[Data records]
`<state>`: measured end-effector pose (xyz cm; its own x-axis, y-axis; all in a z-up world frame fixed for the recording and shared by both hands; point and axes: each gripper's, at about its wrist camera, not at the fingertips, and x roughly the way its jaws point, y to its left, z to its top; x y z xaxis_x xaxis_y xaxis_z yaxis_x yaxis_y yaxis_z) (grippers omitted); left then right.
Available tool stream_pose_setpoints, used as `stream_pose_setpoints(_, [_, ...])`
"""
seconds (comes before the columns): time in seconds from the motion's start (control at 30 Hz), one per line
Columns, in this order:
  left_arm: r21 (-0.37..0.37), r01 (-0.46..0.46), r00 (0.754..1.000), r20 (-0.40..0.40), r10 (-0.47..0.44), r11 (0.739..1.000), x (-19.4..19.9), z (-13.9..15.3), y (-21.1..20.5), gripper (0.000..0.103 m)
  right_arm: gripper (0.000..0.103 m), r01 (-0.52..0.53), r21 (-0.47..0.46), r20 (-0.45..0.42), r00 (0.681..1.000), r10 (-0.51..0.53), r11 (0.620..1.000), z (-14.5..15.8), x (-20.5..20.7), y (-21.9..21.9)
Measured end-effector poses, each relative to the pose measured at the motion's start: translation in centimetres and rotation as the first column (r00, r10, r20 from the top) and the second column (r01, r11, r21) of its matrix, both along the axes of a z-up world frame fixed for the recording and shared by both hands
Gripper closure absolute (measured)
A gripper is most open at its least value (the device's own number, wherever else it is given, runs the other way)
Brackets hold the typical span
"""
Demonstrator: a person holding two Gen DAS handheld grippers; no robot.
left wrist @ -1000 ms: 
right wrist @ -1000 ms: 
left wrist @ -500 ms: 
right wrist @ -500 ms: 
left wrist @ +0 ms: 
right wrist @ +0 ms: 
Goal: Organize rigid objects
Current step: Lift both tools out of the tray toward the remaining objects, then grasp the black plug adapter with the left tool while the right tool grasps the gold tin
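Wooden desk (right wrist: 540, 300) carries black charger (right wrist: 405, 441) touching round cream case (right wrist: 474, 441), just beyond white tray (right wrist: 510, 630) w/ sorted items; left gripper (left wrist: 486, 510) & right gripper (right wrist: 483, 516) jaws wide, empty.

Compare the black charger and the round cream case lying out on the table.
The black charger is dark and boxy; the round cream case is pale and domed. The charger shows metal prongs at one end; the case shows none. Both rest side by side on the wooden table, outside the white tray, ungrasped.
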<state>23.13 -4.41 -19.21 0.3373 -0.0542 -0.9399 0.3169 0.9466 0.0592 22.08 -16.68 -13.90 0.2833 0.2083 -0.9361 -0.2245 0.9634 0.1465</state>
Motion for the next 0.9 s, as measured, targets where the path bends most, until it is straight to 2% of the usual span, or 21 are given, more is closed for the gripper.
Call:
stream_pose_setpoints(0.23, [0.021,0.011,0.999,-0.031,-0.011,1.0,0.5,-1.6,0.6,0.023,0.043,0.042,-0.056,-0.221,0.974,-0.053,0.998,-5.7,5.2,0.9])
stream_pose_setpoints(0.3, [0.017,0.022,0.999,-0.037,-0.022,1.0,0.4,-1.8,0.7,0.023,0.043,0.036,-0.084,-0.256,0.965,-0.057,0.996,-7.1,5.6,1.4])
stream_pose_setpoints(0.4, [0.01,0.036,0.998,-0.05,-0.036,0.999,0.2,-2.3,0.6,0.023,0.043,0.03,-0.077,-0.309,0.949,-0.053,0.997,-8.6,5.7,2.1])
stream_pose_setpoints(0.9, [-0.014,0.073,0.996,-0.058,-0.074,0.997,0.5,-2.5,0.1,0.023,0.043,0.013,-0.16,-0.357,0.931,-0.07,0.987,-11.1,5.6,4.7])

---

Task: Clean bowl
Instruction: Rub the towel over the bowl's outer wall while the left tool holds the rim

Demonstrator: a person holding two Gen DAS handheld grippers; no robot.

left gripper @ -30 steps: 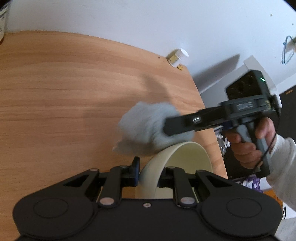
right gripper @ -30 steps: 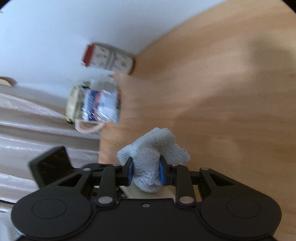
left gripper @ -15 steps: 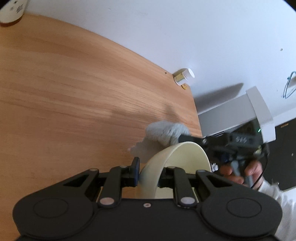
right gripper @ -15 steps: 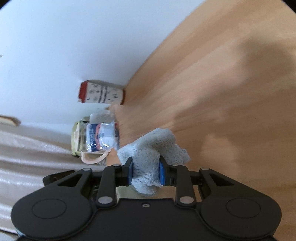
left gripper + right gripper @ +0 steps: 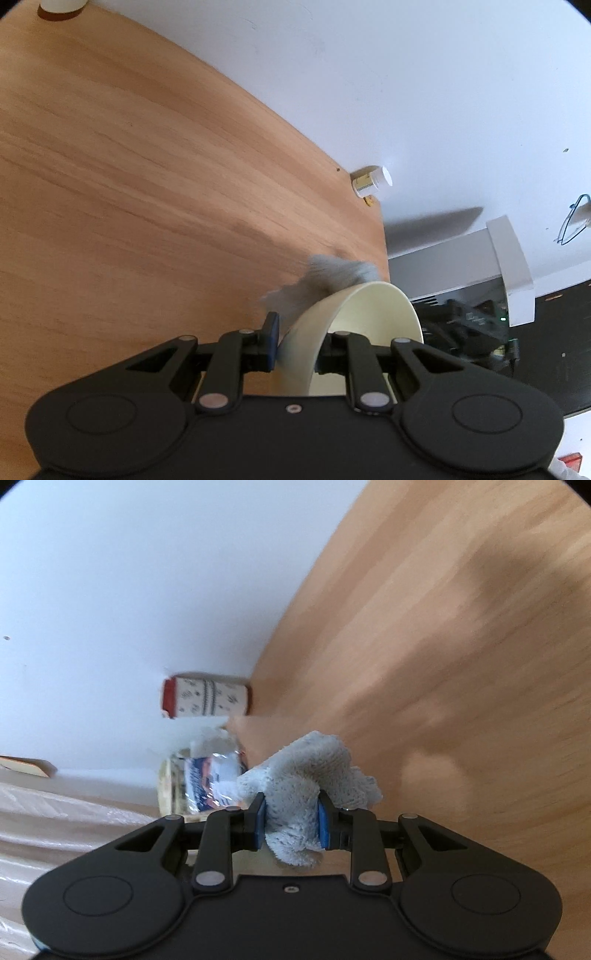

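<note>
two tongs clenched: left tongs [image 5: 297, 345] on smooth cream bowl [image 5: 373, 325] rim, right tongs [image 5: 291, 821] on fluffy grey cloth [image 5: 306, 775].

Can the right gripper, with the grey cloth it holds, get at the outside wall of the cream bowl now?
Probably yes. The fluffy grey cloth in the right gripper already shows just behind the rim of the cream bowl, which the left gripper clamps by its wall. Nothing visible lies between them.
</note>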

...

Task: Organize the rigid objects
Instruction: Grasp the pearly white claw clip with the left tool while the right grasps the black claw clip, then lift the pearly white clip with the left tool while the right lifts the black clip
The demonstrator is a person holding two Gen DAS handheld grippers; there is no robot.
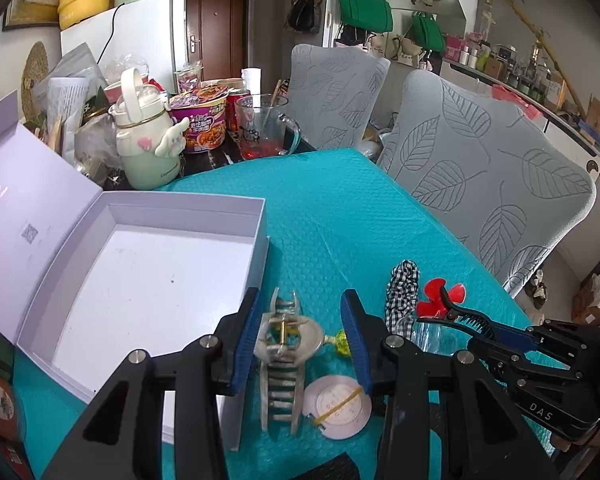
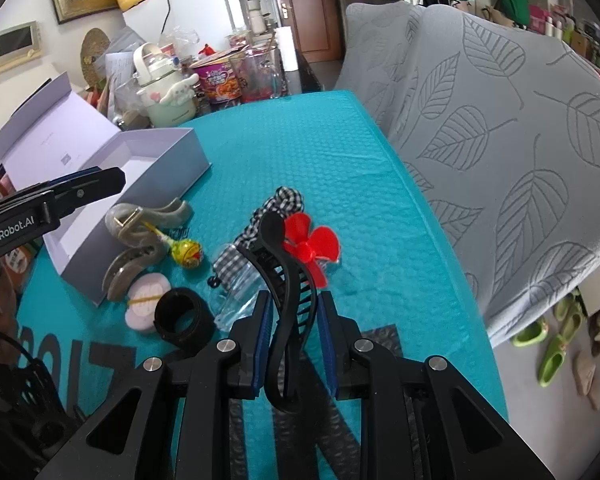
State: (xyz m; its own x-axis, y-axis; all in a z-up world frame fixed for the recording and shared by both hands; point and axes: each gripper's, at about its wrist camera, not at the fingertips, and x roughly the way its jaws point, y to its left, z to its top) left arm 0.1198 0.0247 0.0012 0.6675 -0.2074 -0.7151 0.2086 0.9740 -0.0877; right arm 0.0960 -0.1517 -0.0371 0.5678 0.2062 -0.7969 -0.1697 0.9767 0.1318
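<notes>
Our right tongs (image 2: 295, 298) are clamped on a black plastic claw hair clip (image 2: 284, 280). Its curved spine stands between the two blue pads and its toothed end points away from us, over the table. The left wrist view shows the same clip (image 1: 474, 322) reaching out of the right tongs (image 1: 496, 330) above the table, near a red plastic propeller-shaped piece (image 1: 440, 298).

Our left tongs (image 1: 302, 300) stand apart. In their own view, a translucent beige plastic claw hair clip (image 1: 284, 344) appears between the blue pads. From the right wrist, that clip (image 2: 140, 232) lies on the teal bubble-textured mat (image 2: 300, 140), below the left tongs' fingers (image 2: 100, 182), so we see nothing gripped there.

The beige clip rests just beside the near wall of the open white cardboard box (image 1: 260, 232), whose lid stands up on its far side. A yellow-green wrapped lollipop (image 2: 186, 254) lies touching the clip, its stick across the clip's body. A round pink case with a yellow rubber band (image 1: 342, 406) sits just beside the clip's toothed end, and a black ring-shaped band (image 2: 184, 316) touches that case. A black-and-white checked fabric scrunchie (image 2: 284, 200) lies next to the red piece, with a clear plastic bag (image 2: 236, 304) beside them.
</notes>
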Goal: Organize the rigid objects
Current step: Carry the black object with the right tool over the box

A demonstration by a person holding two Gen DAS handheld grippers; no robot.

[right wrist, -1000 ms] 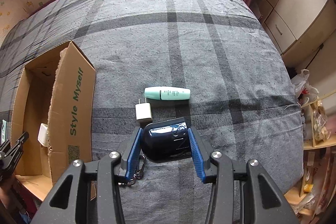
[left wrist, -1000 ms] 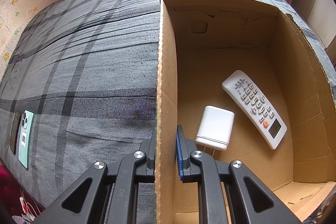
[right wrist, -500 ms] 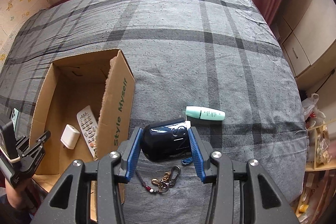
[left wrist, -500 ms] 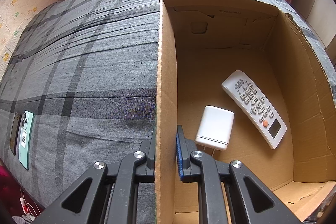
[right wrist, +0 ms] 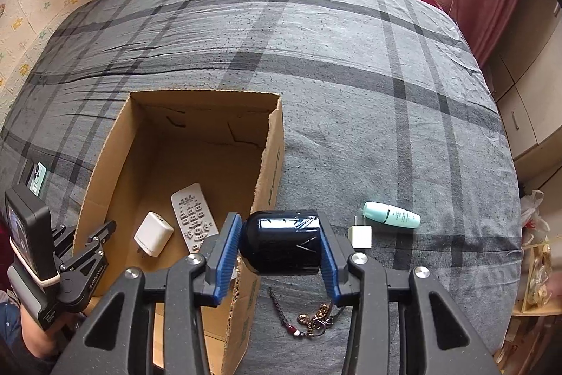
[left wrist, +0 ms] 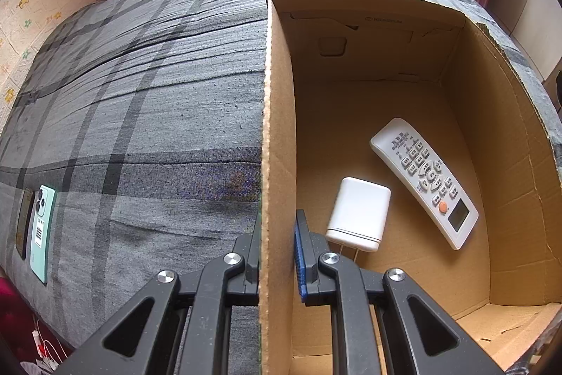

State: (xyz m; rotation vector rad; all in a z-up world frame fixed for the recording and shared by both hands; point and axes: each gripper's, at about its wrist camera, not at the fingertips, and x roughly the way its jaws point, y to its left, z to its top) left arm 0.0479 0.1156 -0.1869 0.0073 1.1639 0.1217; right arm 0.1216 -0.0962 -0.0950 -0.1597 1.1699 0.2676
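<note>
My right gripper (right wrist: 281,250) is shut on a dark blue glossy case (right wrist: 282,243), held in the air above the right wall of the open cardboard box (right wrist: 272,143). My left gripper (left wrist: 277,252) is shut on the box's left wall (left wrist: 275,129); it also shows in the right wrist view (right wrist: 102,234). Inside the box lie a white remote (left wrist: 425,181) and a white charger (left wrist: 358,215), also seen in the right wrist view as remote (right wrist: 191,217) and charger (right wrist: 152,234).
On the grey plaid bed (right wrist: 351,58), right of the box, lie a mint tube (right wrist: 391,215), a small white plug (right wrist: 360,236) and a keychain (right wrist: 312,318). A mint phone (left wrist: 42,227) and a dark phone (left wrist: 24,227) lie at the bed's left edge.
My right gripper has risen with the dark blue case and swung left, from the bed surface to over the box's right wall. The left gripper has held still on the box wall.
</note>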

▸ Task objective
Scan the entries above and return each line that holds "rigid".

▸ Written answer
Goal: Organize rigid objects
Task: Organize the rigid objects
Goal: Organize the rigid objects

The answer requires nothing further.